The Time Travellers is the type of novel that I rarely find. I love reading, but there are few books where I can say that it was actually relaxing to read. The Time Travellers was like that, where laying down and cracking open the book was akin to being with a good friend and sharing a quiet dinner.
The novel’s premise is this: the Doctor, Susan, Ian, and Barbara land in 2006, but find it to be one very different from what we know. England is at war, London is a mess, and multiple instances of the same person keep appearing out of nowhere. This eventually ties in to an experiment gone wrong, as well as some interesting back story involving the history of this world and elements from Doctor Who history.
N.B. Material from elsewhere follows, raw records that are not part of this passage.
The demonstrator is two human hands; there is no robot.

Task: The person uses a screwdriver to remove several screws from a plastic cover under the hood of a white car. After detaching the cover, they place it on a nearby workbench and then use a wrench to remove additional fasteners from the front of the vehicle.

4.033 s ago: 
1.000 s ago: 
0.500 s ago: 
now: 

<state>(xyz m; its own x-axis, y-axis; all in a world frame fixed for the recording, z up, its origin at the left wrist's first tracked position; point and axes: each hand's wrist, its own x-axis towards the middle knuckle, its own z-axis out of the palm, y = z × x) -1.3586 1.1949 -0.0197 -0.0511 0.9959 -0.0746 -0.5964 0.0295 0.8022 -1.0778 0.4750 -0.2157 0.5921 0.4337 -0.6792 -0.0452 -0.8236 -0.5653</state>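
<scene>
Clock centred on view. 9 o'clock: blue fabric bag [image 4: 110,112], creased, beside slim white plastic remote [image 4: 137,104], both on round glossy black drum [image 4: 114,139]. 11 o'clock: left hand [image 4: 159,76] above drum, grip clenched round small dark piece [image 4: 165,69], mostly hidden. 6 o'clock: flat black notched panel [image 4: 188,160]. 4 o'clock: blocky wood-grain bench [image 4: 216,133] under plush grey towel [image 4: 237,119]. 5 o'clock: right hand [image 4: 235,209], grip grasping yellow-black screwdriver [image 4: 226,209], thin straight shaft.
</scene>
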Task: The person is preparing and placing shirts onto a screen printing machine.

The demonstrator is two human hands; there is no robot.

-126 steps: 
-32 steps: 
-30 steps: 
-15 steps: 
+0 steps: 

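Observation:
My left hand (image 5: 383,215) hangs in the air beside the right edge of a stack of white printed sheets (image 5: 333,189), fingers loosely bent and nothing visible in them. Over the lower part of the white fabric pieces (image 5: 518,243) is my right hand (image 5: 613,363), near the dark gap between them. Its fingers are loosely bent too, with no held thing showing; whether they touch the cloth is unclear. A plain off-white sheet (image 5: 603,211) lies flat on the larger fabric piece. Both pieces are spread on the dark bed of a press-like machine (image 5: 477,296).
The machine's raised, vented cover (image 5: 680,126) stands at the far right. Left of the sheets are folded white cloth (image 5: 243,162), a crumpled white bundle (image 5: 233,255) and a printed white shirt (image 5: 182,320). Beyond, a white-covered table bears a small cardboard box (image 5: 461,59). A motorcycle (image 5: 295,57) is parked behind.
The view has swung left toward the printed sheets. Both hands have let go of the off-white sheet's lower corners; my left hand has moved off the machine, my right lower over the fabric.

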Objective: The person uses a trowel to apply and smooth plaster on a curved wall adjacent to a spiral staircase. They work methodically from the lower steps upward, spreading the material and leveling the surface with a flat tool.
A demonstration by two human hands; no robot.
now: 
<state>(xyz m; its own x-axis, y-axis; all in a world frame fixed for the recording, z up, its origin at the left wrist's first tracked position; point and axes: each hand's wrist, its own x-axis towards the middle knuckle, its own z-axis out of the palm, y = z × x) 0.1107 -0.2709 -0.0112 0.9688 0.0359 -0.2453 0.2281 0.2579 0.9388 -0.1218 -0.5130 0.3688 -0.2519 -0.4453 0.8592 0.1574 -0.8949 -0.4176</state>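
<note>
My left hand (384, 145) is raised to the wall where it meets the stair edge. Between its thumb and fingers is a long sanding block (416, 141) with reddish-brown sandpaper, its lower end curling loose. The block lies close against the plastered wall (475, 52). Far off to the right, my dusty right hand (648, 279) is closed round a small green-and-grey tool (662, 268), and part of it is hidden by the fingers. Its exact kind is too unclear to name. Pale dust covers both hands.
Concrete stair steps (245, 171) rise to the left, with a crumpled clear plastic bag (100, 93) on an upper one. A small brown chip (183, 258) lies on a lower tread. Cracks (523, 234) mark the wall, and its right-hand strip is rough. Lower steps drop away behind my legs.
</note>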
Fans of the Doctor Who novel range will decry the novel’s use of an alternative history, considering it was heavily used in the range in 2003 (and on and off since). It is a good thing, then, that I read this almost a year after release, so that I could read the novel distanced from any such hype. Quite frankly, the use of alternative history does not bother me as long as it is used well.
In this case, it is not the centerpiece of the novel. Rather, it is the narrative backdrop against which out characters must investigate and deal with the fallout of what has gone awry (without giving any spoilers away). Guerrier takes his time and focuses on the characters, particularly Ian and Barbara. We are treated to an examination of their feelings for each other, and are witness to how some of the trials faced here bring out unexpected emotions and reactions. There is a scene where Barbara believes the Ian she is interacting with is not her own but an alternative one.
Her nitpicking and doubt over Ian’s identity is brilliantly presented, and provides a beautiful irony. Another great moment is a conversation between the Doctor and Barbara later in the novel, where he fears that whatever is happening in this time will be “noticed” (referring to the Time Lords), and that it may not be safe for Susan and himself. Seeing how this novel takes place before The Dalek Invasion of Earth, that scene wonderfully sheds light on the Doctor’s decision to leave Susan behind in that television story.
Guerrier’s prose is sparse in places, particularly in the beginning. However, he interweaves fine details, and in a few spots changes tenses, putting it to solid dramatic use (particularly the second-tense section near the end of the novel). Probably one of the best aspects of this novel is how it feels very true to the William Hartnell’s era, yet the story feels fresh and dynamic. This novel is a wonderful example of how to function within the “limitations” of using preexisting characters in a media tie-in.
Another bright spot is how Guerrier uses continuity in a way that is not obtuse for the reader. While not giving too much away, the world the TARDIS crew lands in is a result of the aftermath of another Doctor Who story. Guerrier is able to use that story in a mythological sense, not referring to the events and character(s) by name, but rather by what they would have come to be known in folklore. This makes it easier for the reader to understand, and no prior knowledge is needed. It also makes for a bit of an Easter egg for long-time fans.
If there is anything that can be said against this novel, it would be that it moves along at a slower pace than most others. Some will not mind it, as the time is used to study the characters and the world in which they find themselves. Others may not find it appealing. Also, the finer details of what is really going on, as revealed in the last forty or so pages, may require close attention by readers (and re-reading), although it does reveal another Easter egg for sharp-eyed readers.
In all, The Time Travellers is recommended for any fan of smart, character-driven science fiction. It is a must for any First Doctor fan, and for those willing to overlook the use of alternative history (if you feel that concept has been driven into the ground).